What lines below mention the word "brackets"? Copy each one.

(Record excerpts)

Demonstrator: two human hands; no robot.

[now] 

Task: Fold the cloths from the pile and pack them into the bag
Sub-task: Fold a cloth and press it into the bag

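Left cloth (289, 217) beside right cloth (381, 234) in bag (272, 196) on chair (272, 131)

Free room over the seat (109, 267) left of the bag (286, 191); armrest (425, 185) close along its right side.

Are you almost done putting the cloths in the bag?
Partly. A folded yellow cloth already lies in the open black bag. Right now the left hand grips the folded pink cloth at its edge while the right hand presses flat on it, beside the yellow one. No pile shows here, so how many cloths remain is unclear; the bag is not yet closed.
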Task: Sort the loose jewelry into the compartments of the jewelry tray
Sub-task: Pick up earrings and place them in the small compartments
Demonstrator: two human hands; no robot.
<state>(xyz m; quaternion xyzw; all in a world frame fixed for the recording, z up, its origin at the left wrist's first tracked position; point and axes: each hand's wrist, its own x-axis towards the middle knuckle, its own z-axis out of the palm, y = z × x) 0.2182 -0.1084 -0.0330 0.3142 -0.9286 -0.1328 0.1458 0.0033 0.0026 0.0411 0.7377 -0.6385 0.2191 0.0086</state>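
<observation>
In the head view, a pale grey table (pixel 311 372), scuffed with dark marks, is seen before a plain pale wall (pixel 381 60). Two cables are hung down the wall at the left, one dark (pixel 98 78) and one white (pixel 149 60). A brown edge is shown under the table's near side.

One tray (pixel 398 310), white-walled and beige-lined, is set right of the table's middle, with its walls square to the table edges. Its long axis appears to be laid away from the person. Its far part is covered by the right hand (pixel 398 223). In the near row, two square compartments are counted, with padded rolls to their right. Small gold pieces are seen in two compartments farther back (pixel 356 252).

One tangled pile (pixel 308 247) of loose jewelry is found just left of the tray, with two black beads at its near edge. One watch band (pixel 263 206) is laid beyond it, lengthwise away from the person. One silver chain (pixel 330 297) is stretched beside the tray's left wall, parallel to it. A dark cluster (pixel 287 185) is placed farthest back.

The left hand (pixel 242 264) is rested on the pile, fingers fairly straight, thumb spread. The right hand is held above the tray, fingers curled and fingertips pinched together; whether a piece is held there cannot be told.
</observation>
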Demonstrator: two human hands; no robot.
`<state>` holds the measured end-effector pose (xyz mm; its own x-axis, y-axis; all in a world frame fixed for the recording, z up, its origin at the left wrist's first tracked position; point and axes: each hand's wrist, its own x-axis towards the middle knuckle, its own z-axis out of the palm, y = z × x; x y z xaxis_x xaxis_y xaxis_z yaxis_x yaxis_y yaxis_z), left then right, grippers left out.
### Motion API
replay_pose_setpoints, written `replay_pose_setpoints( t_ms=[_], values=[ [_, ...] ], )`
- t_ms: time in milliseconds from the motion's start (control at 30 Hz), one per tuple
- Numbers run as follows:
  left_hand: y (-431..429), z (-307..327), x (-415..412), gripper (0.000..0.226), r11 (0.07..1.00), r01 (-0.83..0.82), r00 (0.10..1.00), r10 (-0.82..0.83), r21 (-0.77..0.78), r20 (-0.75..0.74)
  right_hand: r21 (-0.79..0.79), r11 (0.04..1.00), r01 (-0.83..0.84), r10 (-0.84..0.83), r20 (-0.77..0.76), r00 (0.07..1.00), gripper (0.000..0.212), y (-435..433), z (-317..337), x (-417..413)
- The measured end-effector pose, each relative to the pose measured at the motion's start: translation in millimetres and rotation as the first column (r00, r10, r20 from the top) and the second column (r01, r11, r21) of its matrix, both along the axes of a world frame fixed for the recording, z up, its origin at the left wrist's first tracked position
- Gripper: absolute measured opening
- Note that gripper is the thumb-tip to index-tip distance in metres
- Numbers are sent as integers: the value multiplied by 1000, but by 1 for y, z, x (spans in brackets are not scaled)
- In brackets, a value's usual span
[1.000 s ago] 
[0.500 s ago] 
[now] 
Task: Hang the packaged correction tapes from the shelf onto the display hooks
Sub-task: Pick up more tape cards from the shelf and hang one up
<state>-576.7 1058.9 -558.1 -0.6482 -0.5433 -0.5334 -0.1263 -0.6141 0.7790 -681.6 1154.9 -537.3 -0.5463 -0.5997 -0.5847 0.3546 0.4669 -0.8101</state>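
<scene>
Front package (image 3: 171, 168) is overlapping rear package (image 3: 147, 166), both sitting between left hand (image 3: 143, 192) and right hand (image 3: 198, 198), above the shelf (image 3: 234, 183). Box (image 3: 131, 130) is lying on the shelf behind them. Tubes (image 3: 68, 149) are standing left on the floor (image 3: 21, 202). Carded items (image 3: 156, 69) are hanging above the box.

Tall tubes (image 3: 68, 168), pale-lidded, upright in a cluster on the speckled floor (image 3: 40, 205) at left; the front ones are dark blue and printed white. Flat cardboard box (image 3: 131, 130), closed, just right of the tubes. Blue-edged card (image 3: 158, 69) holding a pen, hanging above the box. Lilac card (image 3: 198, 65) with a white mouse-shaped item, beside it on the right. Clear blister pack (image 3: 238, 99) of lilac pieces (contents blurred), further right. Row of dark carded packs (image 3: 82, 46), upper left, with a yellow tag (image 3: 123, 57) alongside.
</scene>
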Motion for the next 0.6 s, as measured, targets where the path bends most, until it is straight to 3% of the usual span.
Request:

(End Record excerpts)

* Solution to the problem *
- Numbers are sent as integers: the value multiplied by 1000, but by 1 for y, z, x (spans in brackets are not scaled)
- In brackets, a value's usual span

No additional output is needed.